In 1959 a big teen-aged kid out of Michigan named James Lee Kaat ambled onto a major-league field for the first time, wearing the uniform of the Washington Senators. In 1983 a 43-year-old Jim Kaat played his last major-league game, for the St. Louis Cardinals. In between he made an excellent case for selection to the Hall of Fame. Kaat had pitched an unprecedented twenty-five years over four decades in the big leagues, won 283 games, helped to popularize the quick-pitch delivery, and revolutionized training methods by continuing to throw between starts. But Kaat will be equally well remembered for his fielding. He won 16 Gold Gloves-more than any other pitcher. He could make all the plays in the field, and he could explain how to do them, too. That’s why he went on to coach the Cincinnati Reds pitching staff in 1985.

“A pitcher’s got to be aware that almost every time the ball is hit, there’s someplace he’s got to be other than the mound,” says Kaat, who is now in broadcasting. “Ball hit to the right side: Cover first. A single: Back up the second baseman so that the first baseman can stay on the bag and prevent the runner from taking liberties. Base hit with a man on first: Back up third. Base hit with a man in scoring position: Back up the plate.”

Among the greatest-fielding pitchers of all time, you can make an equally strong case for either Bob Gibson or Jim Kaat.
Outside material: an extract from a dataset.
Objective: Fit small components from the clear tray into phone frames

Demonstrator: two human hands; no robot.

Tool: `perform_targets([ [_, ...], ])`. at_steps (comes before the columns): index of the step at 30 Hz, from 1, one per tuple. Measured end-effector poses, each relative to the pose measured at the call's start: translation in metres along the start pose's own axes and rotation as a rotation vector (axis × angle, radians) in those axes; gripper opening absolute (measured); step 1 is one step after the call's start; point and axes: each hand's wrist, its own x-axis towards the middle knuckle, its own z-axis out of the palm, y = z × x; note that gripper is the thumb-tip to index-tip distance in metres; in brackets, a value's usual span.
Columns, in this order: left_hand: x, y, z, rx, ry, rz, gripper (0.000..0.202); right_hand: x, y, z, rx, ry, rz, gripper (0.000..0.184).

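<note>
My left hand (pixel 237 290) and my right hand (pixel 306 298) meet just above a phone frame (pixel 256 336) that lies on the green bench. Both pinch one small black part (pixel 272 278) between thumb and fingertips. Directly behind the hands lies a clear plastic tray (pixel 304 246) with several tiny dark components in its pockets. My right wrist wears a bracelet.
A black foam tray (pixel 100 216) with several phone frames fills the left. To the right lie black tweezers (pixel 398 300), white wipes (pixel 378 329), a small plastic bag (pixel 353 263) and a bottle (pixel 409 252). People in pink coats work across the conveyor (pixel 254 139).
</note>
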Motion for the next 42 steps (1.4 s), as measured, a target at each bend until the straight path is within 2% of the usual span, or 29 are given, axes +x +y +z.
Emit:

Gibson is celebrated for spectacular plays; Kaat prided himself on perfecting the more routine but also more frequent plays. No one made the 3-1 putout better. No one moved faster to his right coming off the mound. And certainly no one thought more intelligently about fielding. Asked which play he remembers most fondly, Kaat cites the three 3-1 plays he and Minnesota first baseman Harmon Killebrew made on the Dodgers’ speedy Willie Davis in a 1965 World Series game. He’s also proud of the many grounders that he turned into double plays.

Not that Kaat couldn’t make spectacular plays, too. He once raced over to the dugout to make a sensational grab of a foul ball his catcher had lost sight of. And a memorable series of events brought Kaat’s fielding to the world’s attention in the first place.
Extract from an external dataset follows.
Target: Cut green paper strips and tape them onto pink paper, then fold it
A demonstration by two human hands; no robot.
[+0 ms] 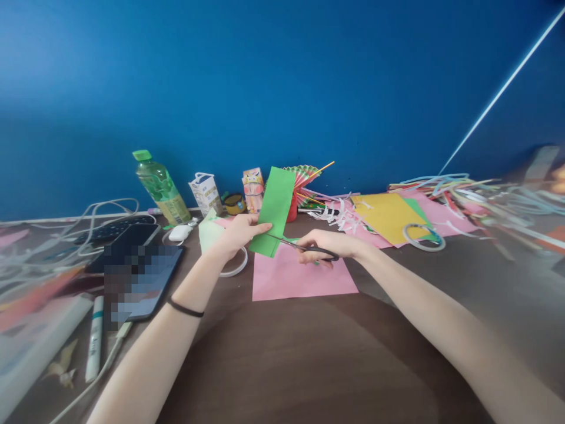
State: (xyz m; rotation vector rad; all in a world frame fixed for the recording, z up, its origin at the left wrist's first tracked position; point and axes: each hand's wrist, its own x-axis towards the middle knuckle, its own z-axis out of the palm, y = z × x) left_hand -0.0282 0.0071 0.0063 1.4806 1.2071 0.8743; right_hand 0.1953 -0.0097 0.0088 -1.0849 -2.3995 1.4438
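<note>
My left hand [242, 234] pinches a long strip of green paper [276, 200] by its left edge, and the strip stands nearly upright above the table. In my right hand [324, 244] is a pair of dark-handled scissors [315, 252], with fingers in the loops. The blades point left and meet the lower part of the green paper; whether they are parted I cannot tell. Below both hands a sheet of pink paper [304, 282] lies flat on the dark table.
Left are a green drink bottle [161, 188], a white carton [205, 194], a phone [145, 282], a marker [95, 338] and tangled cables. A tape roll [236, 265] lies by my left wrist. Right are yellow paper [388, 218], another roll [424, 237] and loose strips. Behind stands a blue wall [282, 88].
</note>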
“There was a game in 1962 when I was hit in the mouth by a high-bouncing grounder,” he says. “The play cost me six teeth. The next time I pitched, two ground balls were hit back to me-sharp one­hoppers-and I got them both. People took note.” He won the first of his 16 consecutive Gold Gloves that year.

Like most of the good-fielding pitchers, Kaat was an excellent athlete. “Growing up, I was always one of the smaller kids, and I had quick reflexes and good coordination,” says Kaat, who excelled in basketball, golf and handball as well as baseball. “When I reached my full height (6’5″), I still had these qualities.” Of equal importance, Kaat had an agile mind. Long before it was fashionable, he was giving up red meat and stressing strength, flexibility, and stretching exercises in his training.

While other pitchers were haphazard in their fielding practice, Kaat rehearsed every play he’d have to make until it became second nature. And as a coach he made sure his pitchers did likewise. ‘We had a drill,” he says, “in which pitchers used a cloth-covered ‘Incrediball.’ They hit it at each other as hard as they can from fifty feet. It sharpens their reflexes.”

It’s obvious that Kaat’s influence on fielding will be felt long after the end of his playing career.